Your output should be the lines below from the one holding "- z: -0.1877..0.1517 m" through the one holding "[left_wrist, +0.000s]", transcribed exactly, with no pictures.
####
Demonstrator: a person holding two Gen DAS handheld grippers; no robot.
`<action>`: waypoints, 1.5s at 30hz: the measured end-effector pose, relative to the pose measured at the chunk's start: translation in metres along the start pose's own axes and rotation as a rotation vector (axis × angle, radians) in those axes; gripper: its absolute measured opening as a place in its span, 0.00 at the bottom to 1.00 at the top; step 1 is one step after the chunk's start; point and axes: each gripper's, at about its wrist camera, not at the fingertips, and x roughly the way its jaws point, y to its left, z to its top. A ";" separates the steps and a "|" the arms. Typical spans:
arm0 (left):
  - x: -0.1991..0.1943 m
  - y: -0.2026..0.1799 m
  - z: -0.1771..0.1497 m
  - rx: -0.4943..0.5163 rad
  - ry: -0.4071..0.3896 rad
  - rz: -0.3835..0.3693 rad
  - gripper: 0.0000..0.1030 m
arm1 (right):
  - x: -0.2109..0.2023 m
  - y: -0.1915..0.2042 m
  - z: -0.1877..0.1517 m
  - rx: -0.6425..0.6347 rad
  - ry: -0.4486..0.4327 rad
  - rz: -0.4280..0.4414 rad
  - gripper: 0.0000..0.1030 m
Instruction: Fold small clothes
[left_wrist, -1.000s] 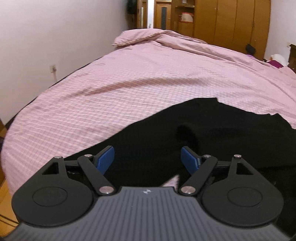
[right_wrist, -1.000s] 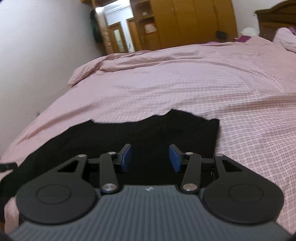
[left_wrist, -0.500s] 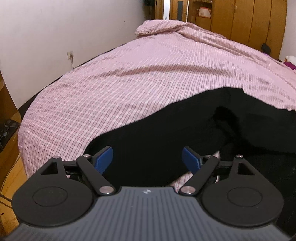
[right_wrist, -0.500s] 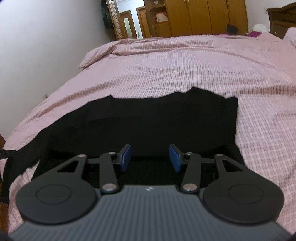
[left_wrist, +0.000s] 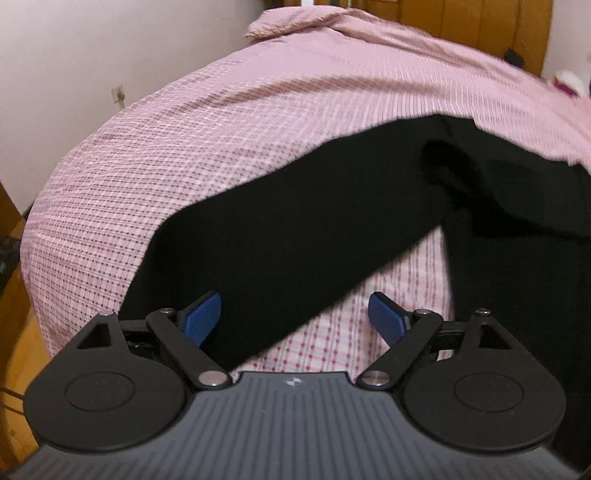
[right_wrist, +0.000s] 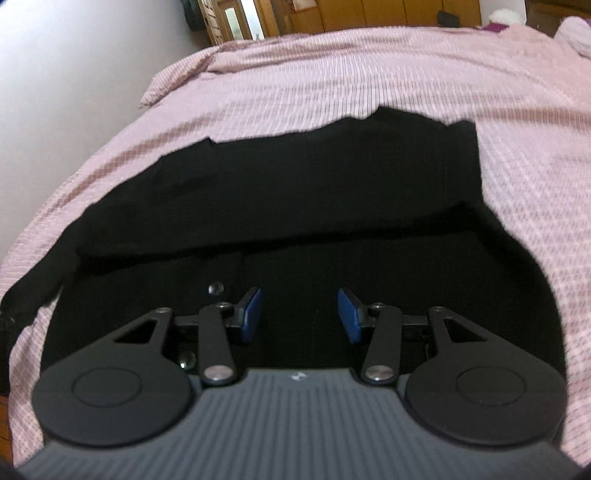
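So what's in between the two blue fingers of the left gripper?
In the left wrist view, the left gripper is open. Between its fingers lie the end of the black garment's sleeve and some pink checked bedcover.

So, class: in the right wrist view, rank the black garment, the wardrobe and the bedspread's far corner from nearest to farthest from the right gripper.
1. Black garment: directly under and ahead of the right gripper.
2. Bedspread's far corner: ahead, left.
3. Wardrobe: back wall, beyond the bed.
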 end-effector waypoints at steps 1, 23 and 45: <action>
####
## RESPONSE
  - z: -0.1877..0.1517 m
  - rx: -0.6425..0.6347 rad
  - ry: -0.4486..0.4327 rad
  - rz: -0.4280..0.4414 rad
  - gripper: 0.0000..0.1030 m
Instruction: Fold small clothes
[left_wrist, -1.000s] 
[right_wrist, -1.000s] 
[left_wrist, -0.500s] 
[right_wrist, -0.500s] 
[left_wrist, +0.000s] 

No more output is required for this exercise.